Once you get down into the store, the natural light from those portholes will be augmented with a new LED system overhead, one that will responsively adjust its color temperature over the course of the day, shading toward or away from yellowish or blueish as the sunlight changes, a bit like the “Night Shift” feature native to iPhones and Macbooks. There’s enough light in the basement now that a group of live trees have been planted down there.
The spaces for activities, Genius consultations, and other such interactions have also been expanded. That, in fact, may be part of the reason Apple Stores remain relevant as most retail shopping collapses. As a consumer purchase, a Mac or an iPhone is more like a car than (say) a pair of khakis, in that you probably need a technician now and then.
One thing that has not changed, at least in form, is the glass cube itself. It’s famous now, Brathwaite explains, and not something to be messed with. Also, inside Apple, it’s become associated with the memory of Steve Jobs. (Though the cube you’ll see now is in fact a fresh replacement: It had to be demolished and built again to make the reconstruction of the plaza possible.) “The glass cube stands proudly as a testament to Steve’s brilliance, and our 900 incredible team members are so excited to welcome customers back,” Apple’s CEO, Tim Cook, told me by e-mail. It takes a lot of employees to staff the store around the clock.
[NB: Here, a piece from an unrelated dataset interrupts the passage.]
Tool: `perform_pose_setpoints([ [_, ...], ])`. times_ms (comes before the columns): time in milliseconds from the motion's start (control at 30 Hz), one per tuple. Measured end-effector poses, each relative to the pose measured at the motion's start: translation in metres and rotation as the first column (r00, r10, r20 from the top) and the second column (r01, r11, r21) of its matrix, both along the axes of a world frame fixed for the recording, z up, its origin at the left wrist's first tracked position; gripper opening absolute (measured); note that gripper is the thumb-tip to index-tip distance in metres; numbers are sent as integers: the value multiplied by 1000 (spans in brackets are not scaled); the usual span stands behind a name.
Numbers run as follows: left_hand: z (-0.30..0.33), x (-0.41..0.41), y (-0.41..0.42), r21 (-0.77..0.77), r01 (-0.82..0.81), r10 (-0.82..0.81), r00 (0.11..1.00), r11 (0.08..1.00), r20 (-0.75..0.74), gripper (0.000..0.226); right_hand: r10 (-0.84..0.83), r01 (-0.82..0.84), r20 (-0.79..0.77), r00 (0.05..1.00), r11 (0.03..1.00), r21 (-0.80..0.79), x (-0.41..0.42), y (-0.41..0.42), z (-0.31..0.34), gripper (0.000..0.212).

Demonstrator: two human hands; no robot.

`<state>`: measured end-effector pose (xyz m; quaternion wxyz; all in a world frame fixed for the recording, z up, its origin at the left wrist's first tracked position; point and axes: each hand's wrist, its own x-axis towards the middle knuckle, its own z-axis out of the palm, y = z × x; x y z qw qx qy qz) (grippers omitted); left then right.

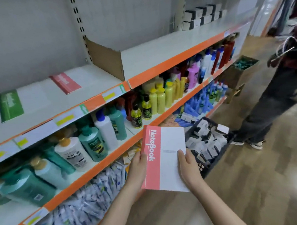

Although the basic form of the store will be familiar, its familiar features have been reimagined as well. The polished stainless-and-glass staircase is bigger now, and a backstage space has been reclaimed for an “experience room,” where customers can try out HomePods and the like. Altogether, the store is roughly twice as big as it was. On the north and south ends, there are now additional doors at the sidewalk level, which, Brathwaite offers, are intended for the customer who wants to get in and out with a quick purchase, rather than treating the visit as a pilgrimage. “The entrance for locals, and the entrance for tourists,” he joked to me. All those entrances will once again be open 24 hours a day, 365 days a year. Selfies on top, all day; operagoers through the side doors, all night.